**What is expected**
Provide the number of lines in the records that hold the string "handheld", without any other words.

**Excerpts from a dataset**
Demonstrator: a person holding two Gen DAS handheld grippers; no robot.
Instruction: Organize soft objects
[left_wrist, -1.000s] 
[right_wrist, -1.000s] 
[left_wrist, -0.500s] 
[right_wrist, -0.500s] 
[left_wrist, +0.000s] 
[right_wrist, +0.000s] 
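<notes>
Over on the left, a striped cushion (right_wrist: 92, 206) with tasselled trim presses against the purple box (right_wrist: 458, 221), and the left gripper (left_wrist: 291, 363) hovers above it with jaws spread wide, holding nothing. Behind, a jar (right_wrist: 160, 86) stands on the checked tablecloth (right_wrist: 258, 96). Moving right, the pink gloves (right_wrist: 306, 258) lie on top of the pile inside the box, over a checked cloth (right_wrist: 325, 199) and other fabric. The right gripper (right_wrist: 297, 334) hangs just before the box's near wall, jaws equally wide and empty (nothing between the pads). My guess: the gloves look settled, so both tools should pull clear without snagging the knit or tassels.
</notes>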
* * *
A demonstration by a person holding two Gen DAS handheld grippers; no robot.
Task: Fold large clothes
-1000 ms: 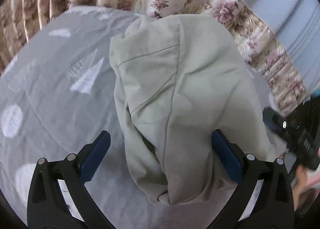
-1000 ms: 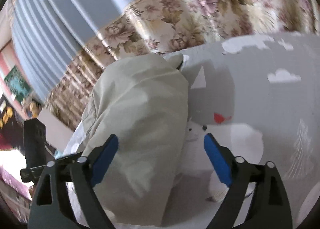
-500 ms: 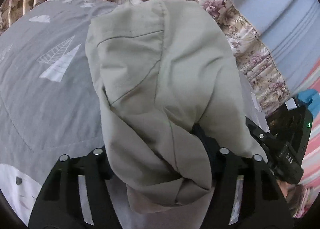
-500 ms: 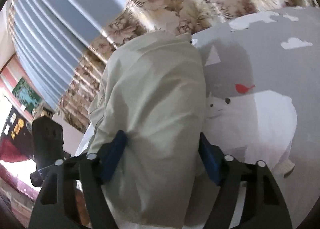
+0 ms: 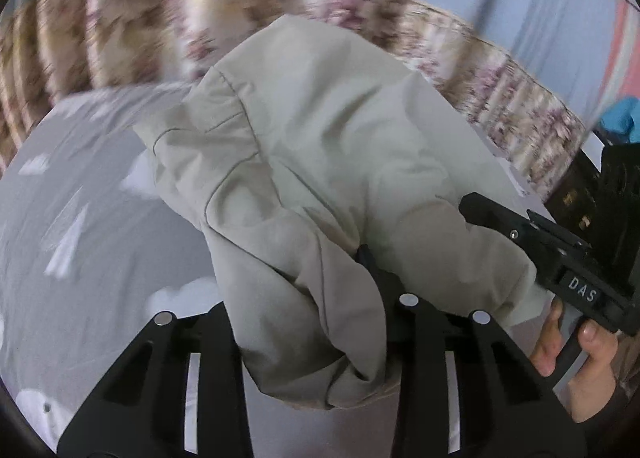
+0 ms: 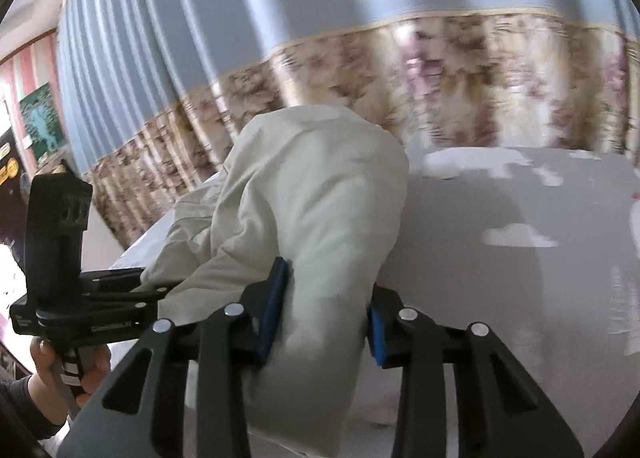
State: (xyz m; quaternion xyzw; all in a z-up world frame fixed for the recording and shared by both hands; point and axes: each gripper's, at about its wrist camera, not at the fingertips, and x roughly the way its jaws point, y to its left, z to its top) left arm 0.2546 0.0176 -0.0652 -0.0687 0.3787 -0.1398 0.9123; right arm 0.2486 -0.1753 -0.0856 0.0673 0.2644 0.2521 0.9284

**Exercise result**
2